Hong-Sheng Zhou, Ph.D., assistant professor in the Department of Computer Science, has received a 2018 Google Faculty Research Award.
Hong-Sheng Zhou, Ph.D., assistant professor in the Department of Computer Science, has received a 2018 Google Faculty Research Award.

Hong-Sheng Zhou, Ph.D., receives Google Faculty Research Award

Hong-Sheng Zhou, Ph.D., assistant professor in the Department of Computer Science, has received a 2018 Google Faculty Research Award. Each proposal for this highly competitive award goes through a rigorous Google-wide review process, and only 15 percent of applicants receive funding. Google established this award to identify and strengthen long-term collaborative relationships with faculty working on problems that will impact how future generations use technology. These awards are structured as seed funding to support exceptionally innovative work by top researchers in world-class universities. 
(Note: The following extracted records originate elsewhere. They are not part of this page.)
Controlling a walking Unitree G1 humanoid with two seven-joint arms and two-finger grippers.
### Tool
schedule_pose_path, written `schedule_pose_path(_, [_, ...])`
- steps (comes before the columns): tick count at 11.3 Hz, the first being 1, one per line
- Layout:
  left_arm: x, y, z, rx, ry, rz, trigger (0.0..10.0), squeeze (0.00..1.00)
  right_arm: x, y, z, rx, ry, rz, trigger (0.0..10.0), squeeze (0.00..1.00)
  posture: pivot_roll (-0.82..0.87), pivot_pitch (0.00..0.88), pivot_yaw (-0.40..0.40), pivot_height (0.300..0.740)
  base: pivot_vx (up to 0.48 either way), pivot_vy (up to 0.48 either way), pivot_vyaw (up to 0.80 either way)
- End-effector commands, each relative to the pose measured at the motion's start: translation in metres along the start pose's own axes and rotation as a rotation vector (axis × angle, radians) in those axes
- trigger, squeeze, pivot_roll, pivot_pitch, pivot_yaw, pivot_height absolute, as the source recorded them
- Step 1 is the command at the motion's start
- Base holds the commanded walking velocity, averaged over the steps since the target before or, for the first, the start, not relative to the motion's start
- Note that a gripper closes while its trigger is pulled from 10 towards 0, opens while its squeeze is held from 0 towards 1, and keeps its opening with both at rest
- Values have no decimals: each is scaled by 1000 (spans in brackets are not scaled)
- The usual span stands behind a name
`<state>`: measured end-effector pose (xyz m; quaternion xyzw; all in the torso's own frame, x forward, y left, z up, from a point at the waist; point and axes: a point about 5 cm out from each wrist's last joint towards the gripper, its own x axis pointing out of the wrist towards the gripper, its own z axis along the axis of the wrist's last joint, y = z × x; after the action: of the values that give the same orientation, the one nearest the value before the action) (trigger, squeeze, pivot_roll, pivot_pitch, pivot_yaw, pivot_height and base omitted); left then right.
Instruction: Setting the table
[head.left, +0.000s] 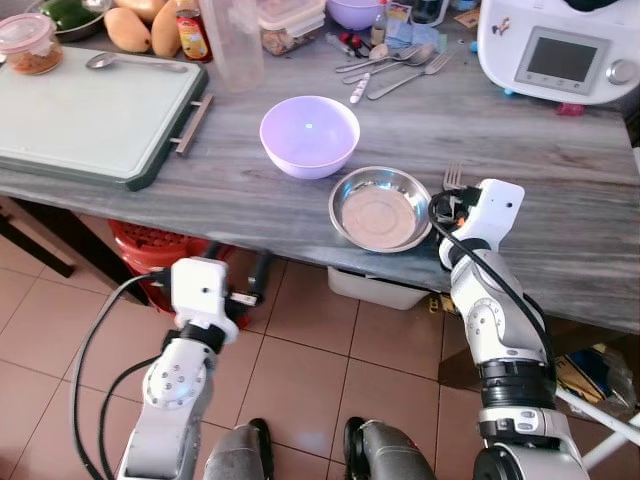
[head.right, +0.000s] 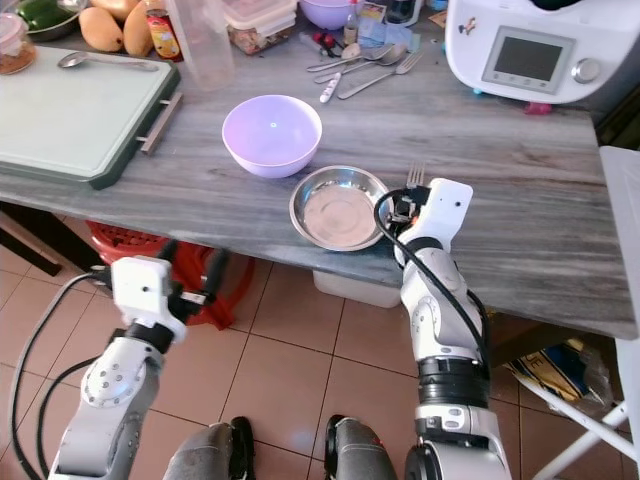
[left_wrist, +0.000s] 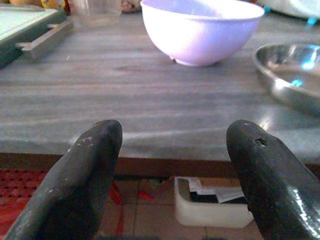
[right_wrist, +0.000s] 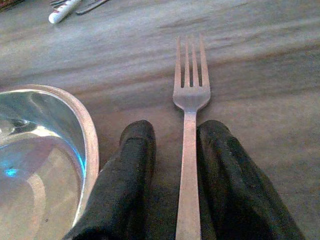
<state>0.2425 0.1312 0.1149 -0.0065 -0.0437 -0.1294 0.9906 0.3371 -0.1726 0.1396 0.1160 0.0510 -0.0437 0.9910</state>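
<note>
A steel plate (head.left: 380, 208) sits near the front edge of the grey wooden table (head.left: 560, 190), with a purple bowl (head.left: 309, 135) just behind it to the left. A fork (right_wrist: 190, 90) lies flat on the table right of the plate, tines pointing away from me. My right gripper (right_wrist: 175, 131) rests over its handle with one finger on each side and a narrow gap showing, so it stands slightly open. My left gripper (left_wrist: 172, 135) hangs open and holds nothing, below and in front of the table edge, facing the bowl.
A pale cutting board (head.left: 90, 115) with a spoon on it fills the table's left. Loose cutlery (head.left: 395, 65), a clear cup (head.left: 232, 40) and a white kitchen appliance (head.left: 560, 50) stand at the back. A red basket (head.left: 150, 250) and a white bin (head.left: 380, 290) sit under the table.
</note>
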Motion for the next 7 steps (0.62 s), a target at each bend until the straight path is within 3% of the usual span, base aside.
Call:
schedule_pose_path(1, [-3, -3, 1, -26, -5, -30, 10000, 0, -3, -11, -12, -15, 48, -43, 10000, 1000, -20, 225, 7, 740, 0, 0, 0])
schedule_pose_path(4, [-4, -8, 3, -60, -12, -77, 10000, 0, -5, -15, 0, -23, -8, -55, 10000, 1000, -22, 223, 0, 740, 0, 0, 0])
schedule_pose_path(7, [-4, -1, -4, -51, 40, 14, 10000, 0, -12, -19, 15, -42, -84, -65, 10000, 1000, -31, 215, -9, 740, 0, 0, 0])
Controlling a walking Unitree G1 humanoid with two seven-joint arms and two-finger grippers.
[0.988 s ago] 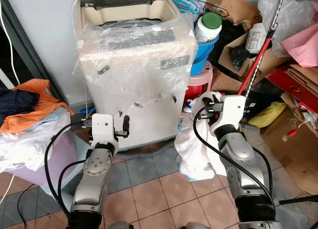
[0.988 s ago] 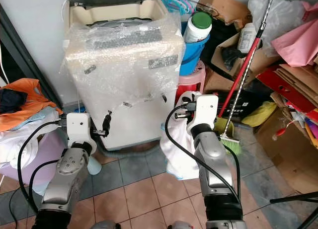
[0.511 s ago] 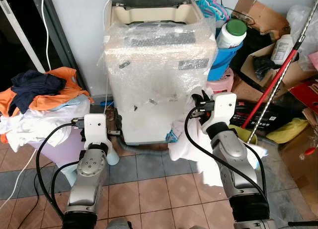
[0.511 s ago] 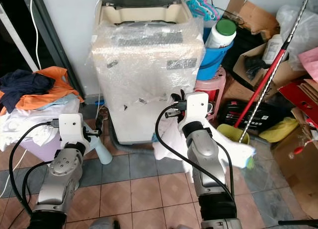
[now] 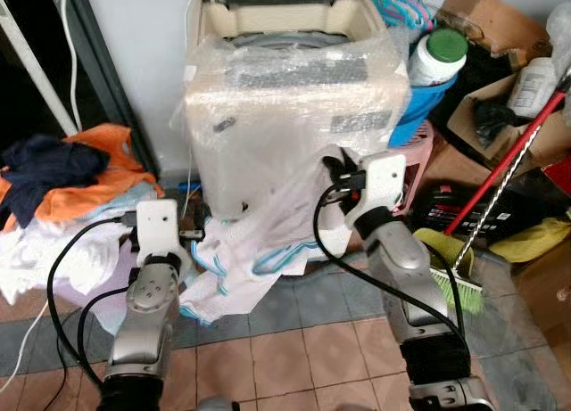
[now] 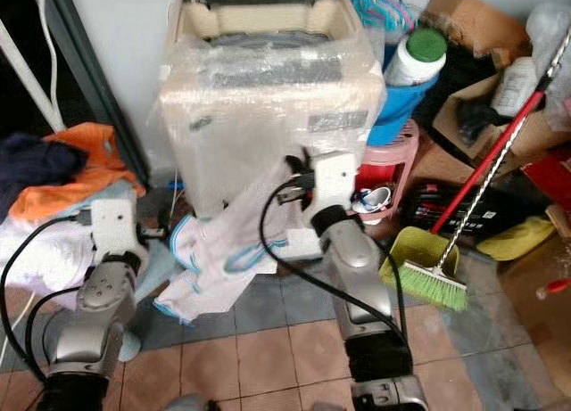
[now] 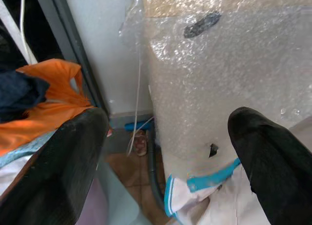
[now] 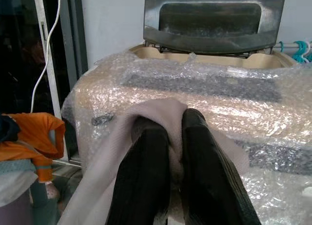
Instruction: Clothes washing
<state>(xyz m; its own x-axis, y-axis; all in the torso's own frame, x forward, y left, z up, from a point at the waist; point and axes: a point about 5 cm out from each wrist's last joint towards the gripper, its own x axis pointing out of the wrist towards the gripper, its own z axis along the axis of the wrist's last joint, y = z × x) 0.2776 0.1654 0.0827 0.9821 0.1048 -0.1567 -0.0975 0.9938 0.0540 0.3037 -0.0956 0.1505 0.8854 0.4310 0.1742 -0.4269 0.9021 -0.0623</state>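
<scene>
right end effector (image 8: pixel 168 137) pinches white garment (image 5: pixel 245 259) (blue-trimmed) | before washing machine (image 5: pixel 294 99)

The white cloth garment with turquoise trim (image 5: pixel 241 259) is showing pale against the cream washing machine wrapped in clear bubble film (image 5: pixel 294 99). The heap of orange and navy clothes (image 5: pixel 62 175) is contrasting with the red-handled broom with green bristles (image 6: pixel 437 282). The tiled floor (image 5: pixel 294 357) is showing pink and grey squares.

Washer (image 5: pixel 294 117) blocks twelve o'clock; broom (image 5: pixel 500 193) crowds two; laundry pile (image 5: pixel 53 188) at ten; tiles (image 5: pixel 294 340) at six free.
</scene>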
Zhou’s research project, titled “Secure Computation against Kleptographic Attacks,” was selected from a large pool of proposals. The goal of this project is to investigate how to carry out secure multi-party computation in the presence of very strong but realistic attacks in which the adversaries are capable of entering a computer and modifying the user’s protocol codes without being detected. The study defines a novel simulation-based security model for capturing kleptographic attacks in interactive protocols and analyzes the feasibility of constructions in the model.

“Kleptography is the study of stealing information subliminally from software/hardware implementations. Security and privacy can be lost on a very large scale, even when traditional cryptography is in place, if kleptography is not taken into consideration,” Zhou said. “My project has an ambitious goal to defend against these attacks, and eventually help people to regain their right to freedom and privacy.”